Our Cultural and Historic Heritage
Our Cultural and Historic Heritage
What is historic heritage?
The protection of historic heritage from subdivision, use and development that is inappropriate is a matter of national importance. Historic heritage is defined in the Resource Management Act 1991 as the natural and physical resources that contribute to an understanding and appreciation of New Zealand’s history and cultures, deriving from any of the following qualities:
It includes historic buildings and structures, archaeological sites, sites and areas of significance to Māori, including wāhi tapu, and surroundings associated with these.
Why is historic and cultural heritage important?

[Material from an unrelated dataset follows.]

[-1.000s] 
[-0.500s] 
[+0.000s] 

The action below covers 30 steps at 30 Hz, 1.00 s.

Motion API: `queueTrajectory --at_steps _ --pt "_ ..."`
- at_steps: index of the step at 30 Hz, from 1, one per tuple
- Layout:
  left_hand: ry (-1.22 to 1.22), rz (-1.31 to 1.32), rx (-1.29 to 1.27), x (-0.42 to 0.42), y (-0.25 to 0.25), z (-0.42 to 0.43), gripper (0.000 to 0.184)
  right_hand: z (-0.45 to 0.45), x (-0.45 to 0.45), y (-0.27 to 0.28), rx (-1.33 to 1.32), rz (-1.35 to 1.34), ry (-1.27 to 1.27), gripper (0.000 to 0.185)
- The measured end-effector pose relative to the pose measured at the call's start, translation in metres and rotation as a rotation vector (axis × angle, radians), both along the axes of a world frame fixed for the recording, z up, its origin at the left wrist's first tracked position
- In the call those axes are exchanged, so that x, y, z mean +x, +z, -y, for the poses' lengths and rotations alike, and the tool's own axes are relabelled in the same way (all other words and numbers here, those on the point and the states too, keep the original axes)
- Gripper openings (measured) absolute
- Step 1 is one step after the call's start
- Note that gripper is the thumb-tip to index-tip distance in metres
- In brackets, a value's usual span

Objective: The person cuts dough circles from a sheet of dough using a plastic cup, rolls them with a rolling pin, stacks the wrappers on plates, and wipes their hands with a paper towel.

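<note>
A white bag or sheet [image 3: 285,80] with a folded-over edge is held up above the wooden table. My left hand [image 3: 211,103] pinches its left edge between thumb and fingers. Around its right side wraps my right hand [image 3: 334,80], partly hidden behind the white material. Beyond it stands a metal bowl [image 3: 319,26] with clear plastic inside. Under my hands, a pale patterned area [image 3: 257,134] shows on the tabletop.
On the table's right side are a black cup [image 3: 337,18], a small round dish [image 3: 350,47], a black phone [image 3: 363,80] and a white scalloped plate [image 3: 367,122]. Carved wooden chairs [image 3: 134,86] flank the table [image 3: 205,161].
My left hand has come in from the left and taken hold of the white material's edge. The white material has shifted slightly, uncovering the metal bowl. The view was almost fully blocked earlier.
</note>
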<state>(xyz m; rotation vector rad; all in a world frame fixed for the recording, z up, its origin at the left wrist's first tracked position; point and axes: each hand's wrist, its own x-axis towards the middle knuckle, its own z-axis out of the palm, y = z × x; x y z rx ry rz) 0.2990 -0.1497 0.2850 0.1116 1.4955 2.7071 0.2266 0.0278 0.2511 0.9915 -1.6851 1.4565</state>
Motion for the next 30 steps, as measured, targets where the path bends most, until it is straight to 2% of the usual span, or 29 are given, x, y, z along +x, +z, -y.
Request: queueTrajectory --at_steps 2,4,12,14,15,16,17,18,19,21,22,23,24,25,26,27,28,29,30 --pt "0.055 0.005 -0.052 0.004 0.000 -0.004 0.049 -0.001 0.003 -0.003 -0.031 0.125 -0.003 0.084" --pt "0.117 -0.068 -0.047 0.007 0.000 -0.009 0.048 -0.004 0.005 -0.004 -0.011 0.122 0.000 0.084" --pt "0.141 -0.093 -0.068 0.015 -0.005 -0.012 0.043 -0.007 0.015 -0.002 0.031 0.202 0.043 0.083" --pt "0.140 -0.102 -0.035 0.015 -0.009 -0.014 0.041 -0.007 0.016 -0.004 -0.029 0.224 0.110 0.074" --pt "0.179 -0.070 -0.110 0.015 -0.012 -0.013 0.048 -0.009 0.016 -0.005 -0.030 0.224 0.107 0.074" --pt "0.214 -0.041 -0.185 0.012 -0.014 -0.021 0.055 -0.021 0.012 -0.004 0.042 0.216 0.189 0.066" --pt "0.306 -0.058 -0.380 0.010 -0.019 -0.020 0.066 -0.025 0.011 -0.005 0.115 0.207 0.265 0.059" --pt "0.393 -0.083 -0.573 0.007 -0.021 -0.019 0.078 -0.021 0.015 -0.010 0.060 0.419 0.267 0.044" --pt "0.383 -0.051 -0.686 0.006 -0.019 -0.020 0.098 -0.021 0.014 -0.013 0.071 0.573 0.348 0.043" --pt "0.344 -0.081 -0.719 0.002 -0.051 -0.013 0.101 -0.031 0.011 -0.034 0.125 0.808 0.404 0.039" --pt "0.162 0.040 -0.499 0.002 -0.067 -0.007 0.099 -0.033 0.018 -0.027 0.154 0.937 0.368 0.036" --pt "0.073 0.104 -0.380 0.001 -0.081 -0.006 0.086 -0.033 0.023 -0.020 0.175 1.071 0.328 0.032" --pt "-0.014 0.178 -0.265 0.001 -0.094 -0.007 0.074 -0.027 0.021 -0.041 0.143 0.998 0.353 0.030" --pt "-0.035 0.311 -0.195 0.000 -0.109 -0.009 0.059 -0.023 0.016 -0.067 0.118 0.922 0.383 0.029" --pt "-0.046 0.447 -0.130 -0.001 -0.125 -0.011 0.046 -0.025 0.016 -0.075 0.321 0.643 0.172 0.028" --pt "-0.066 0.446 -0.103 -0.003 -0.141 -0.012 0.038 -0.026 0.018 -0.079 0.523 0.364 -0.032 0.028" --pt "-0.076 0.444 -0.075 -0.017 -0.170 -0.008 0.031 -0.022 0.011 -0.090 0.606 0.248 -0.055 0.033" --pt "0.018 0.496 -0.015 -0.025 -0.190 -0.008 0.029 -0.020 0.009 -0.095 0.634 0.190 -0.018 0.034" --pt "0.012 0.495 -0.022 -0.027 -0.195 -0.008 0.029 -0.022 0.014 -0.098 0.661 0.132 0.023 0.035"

Our District is rich in both the structures and sites that remain, and the intangible values associated with our ancestors. Not only does heritage provide us with a connection to the people who lived before us, but it helps define who we are and contributes to our sense of place.
Who is responsible for looking after our historic heritage?
WDC has to develop and maintain a schedule of known historic heritage and include it in our District Plan. It is the District Council’s responsibility to look after historic and cultural heritage on land, and in the beds of rivers and lakes.
The Waikato Regional Council is responsible for identifying and managing historic heritage in the coastal marine area (generally the seaward boundary from Mean High Water Spring to the territorial sea limit 12 nautical miles offshore).
Our new District Plan will have a range of provisions to enable the protection of the diverse elements that contribute to our historic heritage including buildings and structures, significant archaeological sites, and sites and areas of significance to Māori.
Heritage Buildings and Structures
Heritage New Zealand Pouhere Taonga (HNZPT) maintains the New Zealand Heritage List. At the moment there are 15 heritage sites of National and District significance included in the current District Plan. WDC are working with HNZPT, local groups and individuals to better catalogue the built heritage of the District.
Sites and Areas of Significance to Māori
Historic heritage includes cultural sites, sites and areas of significance to Māori (SASM) and wāhi tapu sites identified under the Heritage New Zealand Pouhere Taonga Act 2014. The current District Plan identifies 129 Heritage Sites on the planning maps as sites of cultural importance to Māori, natural features, remnant bush, and individual trees. Council have been working closely with mana whenua to ensure that these sites are properly identified and protected. Currently, around 200 sites are being considered for inclusion in the new District Plan based on their cultural heritage values.
An archaeological site is a place associated with pre-1900 human activity, where there may be evidence relating to the history of New Zealand. The New Zealand Archaeological Association (NZAA) owns and manages the national database of archaeological records, the Site Recording Scheme. The current District Plan maps the NZAA sites and has policies and rules that protect these sites. The new District Plan will not map these sites, instead the website will show the location of sites recorded by the NZAA. The new District Plan will contain assessment criteria to make sure that subdivision and development does not impact archaeological sites, but ultimately the responsibility for authorising any activity that affects an archaeological site sits with HNZPT.
Significant Archaeological Sites
In accordance with direction from HNZPT, a small number of significant archaeological sites have been identified throughout Waitomo District. These sites will be subject to a set of rules and policies in the new District Plan. The archaeologist working on behalf of Council has employed the Waikato Regional Policy Statement assessment criteria in order to help identify the significant historic, archaeological and cultural heritage values of these sites.
WDC has also been considering whether some groupings of buildings are particularly representative of certain periods of development that have occurred within our towns. These groups of buildings, their architecture, unique façades and general surrounds contribute to a distinctive character in some places. It is possible that the new District Plan will have some rules which protect these buildings from renovation, relocation or redevelopment which may not be sensitive to its era or its wider setting.